SuaraCianjur.id- Hal sulit terungkap ketika mantan Kasat Reskrim Polres Metro Jakarta, AKBP Ridwan Soplanit melakukan olah TKP di rumah dinas Ferdy Sambo sebagai lokasi penembakan Brigadir J alias Nofriansyah Yosua Hutabarat.
Dia mengakau mengalami kesulitan ketika melakukan olah TKP, karena direcoki oleh anggota Propam Polri.
Ridwan mengatakan itu dalam sidang lanjutan kasus dugaan pembunuhan berencana Briagdir J yang diotaki oleh Ferdy Sambo di Pengadilan Negeri (PN) Jakarta Selatan, Senin (21/11/2022).
AKBP Ridwan menjadi saksi bagi terdakwa Kuat Maruf, Bripka Ricky Rizal dan Bharada Richard Eliezer.
Hakim menanyakan kepada AKPB Ridwan alasannya dimutasi ke bagian Yanma, usai menangani kasus tewasnya Brigadir J.
Dirinya dianggap tidak profesional dalam proses penanganan kasu tersebut, sehingga dimutasi ke bagian Yanma Polri.
"Dianggap kurang profesional, kurang maksimal," ungkap Ridwan di sidang dikutip dari Suara.com.
Hakim kembali ingin mengetahui kurang profesional dari AKBP Ridwan ketika penanganan kasus Brigadir J.

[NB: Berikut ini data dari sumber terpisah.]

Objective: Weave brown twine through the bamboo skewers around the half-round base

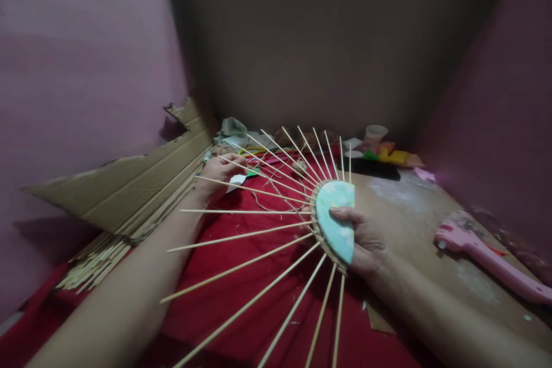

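Note:
My right hand (366,238) grips a half-round, pale blue-green disc (338,224), thumb on its face and fingers behind. Thin wooden sticks (248,213) fan out from the disc's curved edge, away to the left, far and near sides. A row of brown twine (317,224) is woven round the sticks close against that edge. Beyond the left stick ends, my left hand (222,169) is closed in a pinch. Loose twine (276,184) runs between its fingertips and the disc; the exact grip is partly hidden.
Red cloth (241,282) covers the surface. At left, folded cardboard (142,184) leans on the wall above a bundle of sticks (95,261). A pink glue gun (487,256) lies on a brown board (409,213) at right. Twine balls, a plastic cup (375,135) and scraps line the back.

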A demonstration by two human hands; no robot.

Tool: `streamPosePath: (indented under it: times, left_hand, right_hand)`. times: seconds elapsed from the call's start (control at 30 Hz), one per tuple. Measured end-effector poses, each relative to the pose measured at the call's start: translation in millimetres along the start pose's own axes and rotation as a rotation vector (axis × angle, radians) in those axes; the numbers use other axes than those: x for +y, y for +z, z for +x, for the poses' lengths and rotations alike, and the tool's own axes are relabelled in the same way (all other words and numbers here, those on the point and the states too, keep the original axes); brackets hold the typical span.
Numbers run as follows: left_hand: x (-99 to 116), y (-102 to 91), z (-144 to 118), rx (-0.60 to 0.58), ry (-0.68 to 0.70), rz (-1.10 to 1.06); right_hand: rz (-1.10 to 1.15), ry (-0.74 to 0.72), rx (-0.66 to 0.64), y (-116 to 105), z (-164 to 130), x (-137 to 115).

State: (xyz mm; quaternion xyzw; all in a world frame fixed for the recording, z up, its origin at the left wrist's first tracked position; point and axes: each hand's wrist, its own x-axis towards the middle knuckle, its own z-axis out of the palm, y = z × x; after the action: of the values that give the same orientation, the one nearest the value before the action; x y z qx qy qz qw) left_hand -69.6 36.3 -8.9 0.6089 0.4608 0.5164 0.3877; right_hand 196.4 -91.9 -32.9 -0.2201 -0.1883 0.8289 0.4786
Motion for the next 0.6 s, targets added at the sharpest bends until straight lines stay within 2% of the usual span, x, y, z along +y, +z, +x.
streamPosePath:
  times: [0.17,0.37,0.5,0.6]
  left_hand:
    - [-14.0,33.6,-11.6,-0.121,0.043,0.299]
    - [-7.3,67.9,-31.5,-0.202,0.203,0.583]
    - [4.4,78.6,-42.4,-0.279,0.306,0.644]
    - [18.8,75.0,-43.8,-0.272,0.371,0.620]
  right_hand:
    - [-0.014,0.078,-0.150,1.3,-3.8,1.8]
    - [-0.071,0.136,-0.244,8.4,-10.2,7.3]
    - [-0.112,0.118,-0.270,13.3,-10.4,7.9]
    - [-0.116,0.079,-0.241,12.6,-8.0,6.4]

AKPB Ridwan Soplanit menjelaskan, kalau pihaknya saat itu mengalami kesulitan karena semua alat bukti dan saksi kunci, atas kasus kematian Brigadir J diambil alih oleh anak buah Ferdy Sambo di Propam Polri.

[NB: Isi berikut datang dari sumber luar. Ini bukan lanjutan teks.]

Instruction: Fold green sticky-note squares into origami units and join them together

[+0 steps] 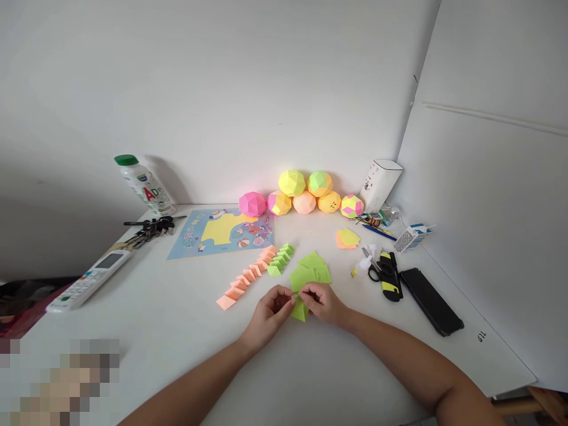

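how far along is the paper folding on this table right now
Looks partway. Done: seven paper balls sit by the wall, and a row of folded orange and green pieces lies ready. In hand: left hand and right hand pinch a green folded piece. Left: loose green sheets and that row remain unassembled.

bottom-left corner: pixelated | bottle [144,183] label: too small | green paper [300,309]: partly behind fingers [306,294]
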A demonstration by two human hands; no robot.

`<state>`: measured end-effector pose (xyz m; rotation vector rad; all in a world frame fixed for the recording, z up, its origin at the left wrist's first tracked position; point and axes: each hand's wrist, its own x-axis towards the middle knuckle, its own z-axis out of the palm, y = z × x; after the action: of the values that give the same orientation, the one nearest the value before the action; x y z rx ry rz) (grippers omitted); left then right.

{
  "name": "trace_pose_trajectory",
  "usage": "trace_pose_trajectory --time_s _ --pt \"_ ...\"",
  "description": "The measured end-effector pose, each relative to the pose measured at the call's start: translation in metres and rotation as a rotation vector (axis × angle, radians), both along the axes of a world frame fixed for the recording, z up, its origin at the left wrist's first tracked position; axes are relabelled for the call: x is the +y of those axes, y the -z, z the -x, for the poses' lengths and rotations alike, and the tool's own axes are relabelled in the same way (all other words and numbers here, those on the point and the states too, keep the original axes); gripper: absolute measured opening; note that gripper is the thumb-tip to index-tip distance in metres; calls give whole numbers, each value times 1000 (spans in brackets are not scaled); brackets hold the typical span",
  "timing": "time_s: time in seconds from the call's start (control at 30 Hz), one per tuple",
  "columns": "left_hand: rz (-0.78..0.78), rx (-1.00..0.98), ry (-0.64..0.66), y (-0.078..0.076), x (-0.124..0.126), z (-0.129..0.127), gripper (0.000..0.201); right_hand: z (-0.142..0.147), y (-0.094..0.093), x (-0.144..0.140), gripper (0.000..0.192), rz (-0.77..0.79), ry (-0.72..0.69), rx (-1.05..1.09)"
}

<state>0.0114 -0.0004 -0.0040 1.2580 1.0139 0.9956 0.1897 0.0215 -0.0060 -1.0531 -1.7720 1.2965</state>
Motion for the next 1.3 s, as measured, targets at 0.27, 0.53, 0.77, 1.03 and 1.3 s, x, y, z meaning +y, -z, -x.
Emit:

"Dapat kami jelaskan yang mulia pengananan itu, memang mulai dari pengambilan barang bukti dan saksi kunci saat itu bukan di bawah penanganan kami. Diambil oleh Propam, sehingga dari situ kami mengalami beberapa kesulitan untuk melakukan investigasi yang mulia," jelas AKBP Ridwan.
![Timsus Kapolri hasil pendalaman uji balistik senjata api di rumah Irjen Ferdy Sambo di Duren Tiga, Jakarta Selatan. [Suara.com- M Yasir]](https://media.suara.com/suara-partners/cianjur/thumbs/1200x675/2022/08/06/1-timsus-kapolri-hasil-pendalaman-uji-balistik-senjata-api-di-rumah-irjen-ferdy-sambo-di-duren-tiga-jakarta-selatan-suaracomm-yasir.jpg)

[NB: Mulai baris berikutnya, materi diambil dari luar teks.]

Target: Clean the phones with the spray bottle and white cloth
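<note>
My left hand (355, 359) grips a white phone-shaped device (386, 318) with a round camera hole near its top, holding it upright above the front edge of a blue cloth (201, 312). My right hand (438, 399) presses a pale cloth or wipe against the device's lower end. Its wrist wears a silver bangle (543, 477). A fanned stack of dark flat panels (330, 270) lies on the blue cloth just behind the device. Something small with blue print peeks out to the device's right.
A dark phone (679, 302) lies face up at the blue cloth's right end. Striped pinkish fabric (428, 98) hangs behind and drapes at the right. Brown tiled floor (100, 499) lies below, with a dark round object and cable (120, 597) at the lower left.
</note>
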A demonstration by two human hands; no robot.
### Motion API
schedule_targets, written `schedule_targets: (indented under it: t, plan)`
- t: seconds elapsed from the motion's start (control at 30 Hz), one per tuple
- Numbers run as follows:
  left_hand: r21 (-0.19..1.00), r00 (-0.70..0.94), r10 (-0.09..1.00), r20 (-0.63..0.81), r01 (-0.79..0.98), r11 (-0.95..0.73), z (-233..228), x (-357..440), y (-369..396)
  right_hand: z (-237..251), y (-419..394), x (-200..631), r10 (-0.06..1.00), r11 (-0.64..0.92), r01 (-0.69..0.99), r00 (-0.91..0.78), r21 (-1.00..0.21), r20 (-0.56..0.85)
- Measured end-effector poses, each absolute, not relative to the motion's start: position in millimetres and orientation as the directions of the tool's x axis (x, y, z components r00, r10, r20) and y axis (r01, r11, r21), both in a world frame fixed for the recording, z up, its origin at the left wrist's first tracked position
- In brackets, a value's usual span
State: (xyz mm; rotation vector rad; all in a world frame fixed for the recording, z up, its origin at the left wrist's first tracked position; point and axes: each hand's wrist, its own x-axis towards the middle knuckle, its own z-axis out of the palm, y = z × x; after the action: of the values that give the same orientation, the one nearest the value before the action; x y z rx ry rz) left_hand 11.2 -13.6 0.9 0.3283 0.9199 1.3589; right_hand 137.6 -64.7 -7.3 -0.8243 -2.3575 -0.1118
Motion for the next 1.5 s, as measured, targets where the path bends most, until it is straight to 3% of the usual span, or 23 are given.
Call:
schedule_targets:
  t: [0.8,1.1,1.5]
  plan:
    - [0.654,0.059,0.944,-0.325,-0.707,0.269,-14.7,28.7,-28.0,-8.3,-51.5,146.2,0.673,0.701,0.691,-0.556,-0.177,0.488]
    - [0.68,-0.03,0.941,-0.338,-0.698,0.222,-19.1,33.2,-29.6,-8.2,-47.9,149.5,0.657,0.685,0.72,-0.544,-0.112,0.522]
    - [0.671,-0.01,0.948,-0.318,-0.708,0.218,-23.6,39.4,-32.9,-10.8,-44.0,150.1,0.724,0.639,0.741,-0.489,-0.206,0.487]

Menurutnya para anggota dari Propam Polri yang turut campur tangan ketika melakukan olah TKP menjadi kesulitan bagi AKBP Ridwan.
"Betul (campur tangan Propam) yang saat itu ada di TKP," ungkap Ridwan.
Sementara itu, Ferdy Sambo sebelumnya juga meminta kepada AKBP Ridwan Soplanit, supaya kasus penembakan terhadap Brigadir J tidak tersebar dan emminta untuk diredam.
Suami dari Putri Candrawathi mengatakan itu pada tanggal 8 Juli 2022, di rumah dinas Komplek Polri Duren Tiga, Jakarta Selatan.
"Pak FS sempat sampaikan bahwa 'ini kamu untuk kejadian ini jangan ramai-ramai. Jangan dulu ngomong kemana-mana, karena ini terkait dengan aib keluarga, masalah pelecehan istri saya.' Itu yang sempat ditekankan ke saya dengan nada yang sangat tegas yang mulai," beber AKBP Ridwan.